◆ **Your objective**: Pictures aside, each entry has to be returned exactly as it stands.

● ● ● ●

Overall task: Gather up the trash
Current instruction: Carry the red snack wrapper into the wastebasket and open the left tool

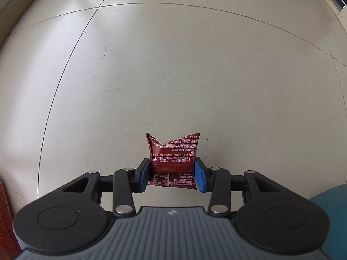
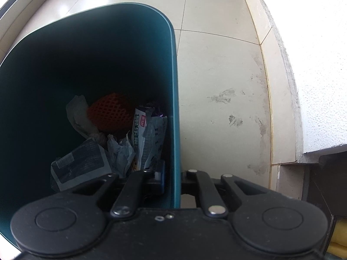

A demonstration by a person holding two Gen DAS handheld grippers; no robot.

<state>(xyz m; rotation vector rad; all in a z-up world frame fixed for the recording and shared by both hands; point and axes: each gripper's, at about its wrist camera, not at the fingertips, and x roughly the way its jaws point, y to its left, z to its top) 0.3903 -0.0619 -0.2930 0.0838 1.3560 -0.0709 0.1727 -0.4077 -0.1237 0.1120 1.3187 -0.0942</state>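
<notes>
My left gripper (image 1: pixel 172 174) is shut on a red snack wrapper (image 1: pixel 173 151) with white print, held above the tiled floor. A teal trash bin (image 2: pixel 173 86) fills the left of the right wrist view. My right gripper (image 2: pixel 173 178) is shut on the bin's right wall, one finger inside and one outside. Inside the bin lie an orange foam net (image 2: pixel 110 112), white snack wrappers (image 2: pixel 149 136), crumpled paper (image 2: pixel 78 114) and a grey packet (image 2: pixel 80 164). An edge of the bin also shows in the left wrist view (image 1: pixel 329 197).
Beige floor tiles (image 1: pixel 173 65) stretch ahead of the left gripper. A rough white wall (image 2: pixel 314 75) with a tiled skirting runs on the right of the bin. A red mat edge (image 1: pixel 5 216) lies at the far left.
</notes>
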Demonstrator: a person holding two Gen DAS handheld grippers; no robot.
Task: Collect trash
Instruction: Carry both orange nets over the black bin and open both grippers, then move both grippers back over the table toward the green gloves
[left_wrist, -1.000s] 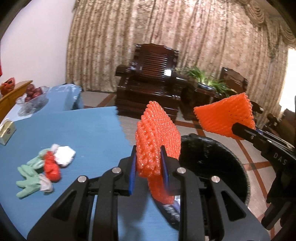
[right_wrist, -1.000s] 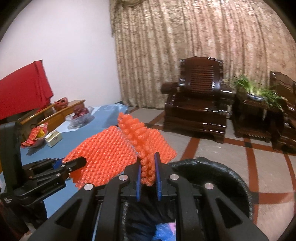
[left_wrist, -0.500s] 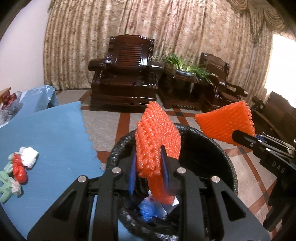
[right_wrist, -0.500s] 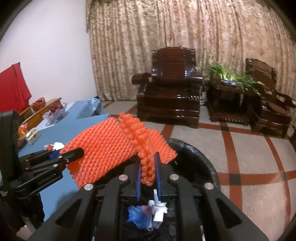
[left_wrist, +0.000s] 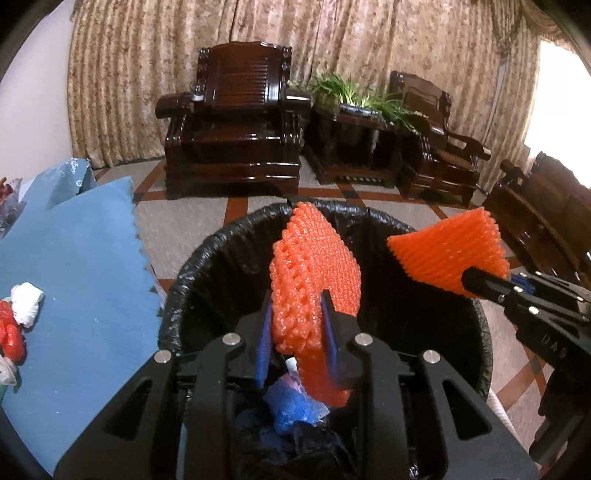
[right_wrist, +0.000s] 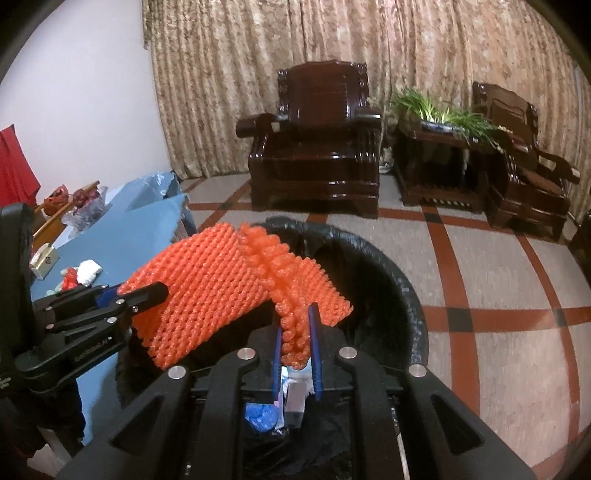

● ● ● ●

◆ **Task output**:
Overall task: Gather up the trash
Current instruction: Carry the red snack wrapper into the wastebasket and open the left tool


A demonstration by a person holding two Gen DAS handheld grippers; no robot.

<state>(xyz m; rotation vector rad; all in a z-up world frame fixed for the recording and shared by both hands; point and axes: each gripper's, at about its wrist camera, not at the fingertips, and x roughly the way its jaws point, y to its left, z to its top) 0.3903 -0.0619 -0.2930 0.0838 1.3560 -0.0709 0.1727 -0.4077 -0.1237 0.1120 1.3187 -0.0942</state>
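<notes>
My left gripper (image 1: pixel 172 174) is shut on a red snack wrapper (image 1: pixel 173 151) with white print, held above the tiled floor. A teal trash bin (image 2: pixel 173 86) fills the left of the right wrist view. My right gripper (image 2: pixel 173 178) is shut on the bin's right wall, one finger inside and one outside. Inside the bin lie an orange foam net (image 2: pixel 110 112), white snack wrappers (image 2: pixel 149 136), crumpled paper (image 2: pixel 78 114) and a grey packet (image 2: pixel 80 164). An edge of the bin also shows in the left wrist view (image 1: pixel 329 197).
Beige floor tiles (image 1: pixel 173 65) stretch ahead of the left gripper. A rough white wall (image 2: pixel 314 75) with a tiled skirting runs on the right of the bin. A red mat edge (image 1: pixel 5 216) lies at the far left.
</notes>
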Demonstrator: a person holding two Gen DAS handheld grippers; no robot.
Task: Collect trash
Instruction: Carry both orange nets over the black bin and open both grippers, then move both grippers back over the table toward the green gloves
[left_wrist, -1.000s] 
[right_wrist, -1.000s] 
[left_wrist, -0.500s] 
[right_wrist, -0.500s] 
[left_wrist, +0.000s] 
[right_wrist, +0.000s] 

The response is now finished.